Well, Fraser Nelson, editor of the Spectator, heeded the second part of Mark Twain's remark in a recent blog about the British NHS. But even in political arguments it's useful to have some idea of the facts prior to distortion.
As Jonathan Portes - Director of the National Institute of Economic and Social Research - pointed out on Twitter, Nelson could have made a perfectly respectable argument for liberalising the NHS through greater competition but ruined it through 'evidence-free hyperbole'. In fact Nelson's blog (and subsequent Twitter exchange with me and Portes) wasn't exactly evidence-free, it was worse: it was selectively evidenced at best and wrongly evidenced at worst.
Nelson's starting point for arguing for (even) greater plurality of public and private providers selling care to an NHS purchaser was what he claimed was the failure of a decade of increased funding: 'If cash was the answer, the NHS would be fixed by now.' Instead, the extra billions provided by the Labour governments from the turn of the century have been frittered away - mainly, according to Nelson, on a bulging bureaucracy of ne'er-do-well managers intent on doing harm to patients. I exaggerate - but slightly.
But what are the facts? Let's start with funding. In 2000 according to the OECD, the UK spent 5.6% of GDP from public money on the NHS and another 1.5% privately by individuals on their own health care (7.1% in total). When Labour came to office in 1997, public satisfaction with the NHS was at its nadir - 34% very or quite dissatisfied. And compared to other OECD countries the UK ranked a lowly 24th out of 33 on spending. Something had to be done.
The deliberate political decision to add over 2 percentage points of GDP to NHS funding over the decade from 2000 brought public spending up to 7.8% (with private spending on 1.6% of GDP) - 9.4% in total, a rise in the spending about equal to the OECD average of 9.3% and equivalent to a near doubling in real spending for the NHS.
So what did the extra money buy? Did the NHS just grow 'fatter and more expensive' as Nelson claimed? The evidence suggests a more obvious outcome; staffing increased (and pay too) and waiting times came down to historic lows. And the public noticed the changes; by 2010 satisfaction increased to a historical peak of 70%. There was more equipment and more hospitals. Far from managers doing evil, a combination of money, targets and political will improved the lot of patients.
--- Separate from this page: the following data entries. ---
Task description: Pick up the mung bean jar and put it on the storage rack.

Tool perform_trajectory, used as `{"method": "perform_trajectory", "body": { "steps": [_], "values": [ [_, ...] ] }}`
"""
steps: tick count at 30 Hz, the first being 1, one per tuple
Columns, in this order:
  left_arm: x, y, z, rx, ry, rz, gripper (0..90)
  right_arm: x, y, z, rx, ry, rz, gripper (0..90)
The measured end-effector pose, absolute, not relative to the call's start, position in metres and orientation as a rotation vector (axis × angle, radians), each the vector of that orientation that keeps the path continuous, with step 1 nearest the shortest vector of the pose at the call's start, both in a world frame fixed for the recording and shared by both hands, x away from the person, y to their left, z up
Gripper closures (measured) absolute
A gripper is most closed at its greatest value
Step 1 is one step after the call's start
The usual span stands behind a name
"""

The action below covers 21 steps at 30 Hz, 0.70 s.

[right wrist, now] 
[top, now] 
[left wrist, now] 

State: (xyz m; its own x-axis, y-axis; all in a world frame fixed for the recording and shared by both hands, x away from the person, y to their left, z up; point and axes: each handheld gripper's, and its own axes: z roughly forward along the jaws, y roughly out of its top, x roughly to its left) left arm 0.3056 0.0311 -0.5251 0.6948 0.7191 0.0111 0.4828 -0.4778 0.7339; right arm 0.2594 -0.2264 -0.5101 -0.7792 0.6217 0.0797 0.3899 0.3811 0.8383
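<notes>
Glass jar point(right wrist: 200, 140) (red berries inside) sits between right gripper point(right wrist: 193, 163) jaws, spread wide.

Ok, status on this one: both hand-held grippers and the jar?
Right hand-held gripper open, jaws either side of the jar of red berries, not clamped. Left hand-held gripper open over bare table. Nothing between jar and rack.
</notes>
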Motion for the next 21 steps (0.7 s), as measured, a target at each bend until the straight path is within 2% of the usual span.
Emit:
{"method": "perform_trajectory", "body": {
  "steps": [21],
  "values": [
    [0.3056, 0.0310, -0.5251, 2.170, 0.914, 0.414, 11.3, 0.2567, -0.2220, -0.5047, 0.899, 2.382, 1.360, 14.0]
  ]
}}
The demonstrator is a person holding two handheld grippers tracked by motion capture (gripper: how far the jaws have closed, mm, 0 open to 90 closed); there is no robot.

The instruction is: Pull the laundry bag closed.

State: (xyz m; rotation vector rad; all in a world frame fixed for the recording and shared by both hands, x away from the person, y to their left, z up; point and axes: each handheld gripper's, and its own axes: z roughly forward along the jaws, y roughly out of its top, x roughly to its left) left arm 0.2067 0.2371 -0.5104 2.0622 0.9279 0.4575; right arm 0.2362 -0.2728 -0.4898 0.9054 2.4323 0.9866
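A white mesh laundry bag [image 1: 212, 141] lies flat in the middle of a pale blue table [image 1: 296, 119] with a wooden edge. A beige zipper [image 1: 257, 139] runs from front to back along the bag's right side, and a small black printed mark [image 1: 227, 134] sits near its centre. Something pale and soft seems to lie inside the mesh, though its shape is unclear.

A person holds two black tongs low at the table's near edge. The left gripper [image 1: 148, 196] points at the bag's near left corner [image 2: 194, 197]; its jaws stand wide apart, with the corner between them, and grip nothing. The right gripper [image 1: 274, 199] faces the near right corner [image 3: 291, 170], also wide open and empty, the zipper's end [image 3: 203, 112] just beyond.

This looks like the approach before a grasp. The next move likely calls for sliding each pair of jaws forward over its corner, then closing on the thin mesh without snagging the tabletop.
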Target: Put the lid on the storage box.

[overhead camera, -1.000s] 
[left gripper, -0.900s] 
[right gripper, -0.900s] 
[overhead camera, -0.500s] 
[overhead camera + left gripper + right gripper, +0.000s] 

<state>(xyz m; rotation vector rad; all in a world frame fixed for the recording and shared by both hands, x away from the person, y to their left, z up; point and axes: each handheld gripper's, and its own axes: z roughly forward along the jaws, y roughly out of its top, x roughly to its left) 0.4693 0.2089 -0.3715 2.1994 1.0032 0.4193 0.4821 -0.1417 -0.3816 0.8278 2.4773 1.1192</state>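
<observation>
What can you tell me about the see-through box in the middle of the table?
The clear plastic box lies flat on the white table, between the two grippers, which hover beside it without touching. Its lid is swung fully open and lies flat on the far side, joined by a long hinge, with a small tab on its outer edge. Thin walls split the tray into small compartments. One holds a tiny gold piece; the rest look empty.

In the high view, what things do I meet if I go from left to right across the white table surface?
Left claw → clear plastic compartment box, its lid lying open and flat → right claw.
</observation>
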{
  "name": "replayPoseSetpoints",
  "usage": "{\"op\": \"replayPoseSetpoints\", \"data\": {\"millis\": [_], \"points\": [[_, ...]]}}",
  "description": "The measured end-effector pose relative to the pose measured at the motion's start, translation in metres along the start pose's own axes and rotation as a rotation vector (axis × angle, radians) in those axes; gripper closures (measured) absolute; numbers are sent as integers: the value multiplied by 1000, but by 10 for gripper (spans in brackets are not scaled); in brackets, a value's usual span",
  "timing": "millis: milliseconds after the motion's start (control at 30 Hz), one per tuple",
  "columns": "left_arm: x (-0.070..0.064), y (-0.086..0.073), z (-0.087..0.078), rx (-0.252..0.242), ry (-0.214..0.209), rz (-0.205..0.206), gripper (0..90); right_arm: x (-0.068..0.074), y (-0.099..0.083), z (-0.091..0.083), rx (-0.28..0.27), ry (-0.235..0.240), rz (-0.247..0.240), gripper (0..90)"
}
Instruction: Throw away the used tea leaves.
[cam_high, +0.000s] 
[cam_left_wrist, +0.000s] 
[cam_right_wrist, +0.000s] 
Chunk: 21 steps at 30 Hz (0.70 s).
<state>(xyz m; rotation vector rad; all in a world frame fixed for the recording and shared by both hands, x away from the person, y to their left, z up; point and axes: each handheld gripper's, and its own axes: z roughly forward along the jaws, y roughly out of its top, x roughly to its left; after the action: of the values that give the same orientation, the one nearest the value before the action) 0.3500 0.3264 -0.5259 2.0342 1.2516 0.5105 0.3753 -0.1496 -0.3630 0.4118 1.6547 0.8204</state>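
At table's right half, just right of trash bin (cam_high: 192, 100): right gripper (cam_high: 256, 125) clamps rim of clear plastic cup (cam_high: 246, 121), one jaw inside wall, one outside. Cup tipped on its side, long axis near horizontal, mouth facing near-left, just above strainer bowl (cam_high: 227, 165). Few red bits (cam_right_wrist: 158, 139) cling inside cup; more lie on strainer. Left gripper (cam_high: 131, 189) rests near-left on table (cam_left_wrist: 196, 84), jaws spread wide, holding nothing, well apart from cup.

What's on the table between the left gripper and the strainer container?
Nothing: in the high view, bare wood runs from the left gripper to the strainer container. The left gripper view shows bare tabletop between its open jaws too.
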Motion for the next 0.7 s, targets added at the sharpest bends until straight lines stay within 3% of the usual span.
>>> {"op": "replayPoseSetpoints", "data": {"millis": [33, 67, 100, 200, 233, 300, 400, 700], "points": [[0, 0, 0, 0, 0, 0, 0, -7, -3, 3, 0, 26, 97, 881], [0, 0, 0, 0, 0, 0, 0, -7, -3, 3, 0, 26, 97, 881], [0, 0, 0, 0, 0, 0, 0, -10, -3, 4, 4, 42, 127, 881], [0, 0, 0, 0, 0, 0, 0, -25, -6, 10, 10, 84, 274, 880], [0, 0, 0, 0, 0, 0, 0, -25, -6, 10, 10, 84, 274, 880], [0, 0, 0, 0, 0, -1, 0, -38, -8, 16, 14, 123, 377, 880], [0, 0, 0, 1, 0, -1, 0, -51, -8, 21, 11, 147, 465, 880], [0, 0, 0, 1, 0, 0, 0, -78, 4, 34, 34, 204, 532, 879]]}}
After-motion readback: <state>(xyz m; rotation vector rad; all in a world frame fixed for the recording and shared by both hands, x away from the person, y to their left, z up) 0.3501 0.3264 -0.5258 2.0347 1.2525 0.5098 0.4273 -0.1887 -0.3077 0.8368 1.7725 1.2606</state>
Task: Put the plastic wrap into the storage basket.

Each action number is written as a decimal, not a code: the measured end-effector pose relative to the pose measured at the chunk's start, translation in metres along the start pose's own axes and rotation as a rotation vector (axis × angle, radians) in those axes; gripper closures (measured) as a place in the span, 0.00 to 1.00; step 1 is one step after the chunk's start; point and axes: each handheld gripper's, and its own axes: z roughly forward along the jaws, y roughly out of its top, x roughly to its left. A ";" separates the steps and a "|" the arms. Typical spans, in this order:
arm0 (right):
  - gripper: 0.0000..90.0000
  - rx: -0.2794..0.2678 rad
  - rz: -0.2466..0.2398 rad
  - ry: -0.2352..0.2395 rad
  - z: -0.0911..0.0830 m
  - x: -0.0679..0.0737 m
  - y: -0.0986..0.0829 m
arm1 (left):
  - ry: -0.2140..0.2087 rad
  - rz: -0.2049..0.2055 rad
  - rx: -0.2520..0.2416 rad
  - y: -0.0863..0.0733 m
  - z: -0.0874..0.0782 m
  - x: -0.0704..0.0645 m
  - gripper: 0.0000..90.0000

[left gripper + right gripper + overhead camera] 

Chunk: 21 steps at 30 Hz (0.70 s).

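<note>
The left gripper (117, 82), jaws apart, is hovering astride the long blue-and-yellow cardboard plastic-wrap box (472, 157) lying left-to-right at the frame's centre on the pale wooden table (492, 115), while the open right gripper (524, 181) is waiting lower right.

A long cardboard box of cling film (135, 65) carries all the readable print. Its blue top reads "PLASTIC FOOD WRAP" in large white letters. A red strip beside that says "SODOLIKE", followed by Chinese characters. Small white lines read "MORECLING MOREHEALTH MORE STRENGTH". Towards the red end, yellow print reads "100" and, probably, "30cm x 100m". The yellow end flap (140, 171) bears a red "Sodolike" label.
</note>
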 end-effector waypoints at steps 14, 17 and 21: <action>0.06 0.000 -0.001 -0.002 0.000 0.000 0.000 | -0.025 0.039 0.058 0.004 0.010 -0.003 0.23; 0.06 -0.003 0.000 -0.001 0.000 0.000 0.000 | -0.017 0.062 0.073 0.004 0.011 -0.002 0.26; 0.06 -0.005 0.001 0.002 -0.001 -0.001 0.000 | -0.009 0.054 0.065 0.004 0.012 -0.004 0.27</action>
Could the NHS have done better? Of course. Is the NHS 'fixed'? Well, it's hard to know quite what that means. But even at a time when the money was flowing it seems the NHS managed to squeeze a bit extra out of every health care pound: productivity increased by around 0.6% per year between 2000-2010. Perhaps nothing to go wild about, but over the five years from 1995 to 2000, it only increased by 0.02% (yes, two hundredths of a percent) per year.
Health outcomes have also improved - but given the life course of many illnesses, the real improvements will take place over decades, not over night. And so with spending too. The boost since 2000 needs to be put in context. In 2011 the UK spent 21% less on health care than Germany, 24% less than France and 27% less than the Netherlands. But more than this, the fact is that such gaps have existed for decades. Germany has been spending more than the UK on health care to the tune of 2.8 percentage points of GDP every year - for forty years. That buys an awful lot of health care.
Money isn't always the answer, but when you're starting with relatively little it can make a big difference. And ultimately the numbers do matter. Ill informed debates are just that, ill informed.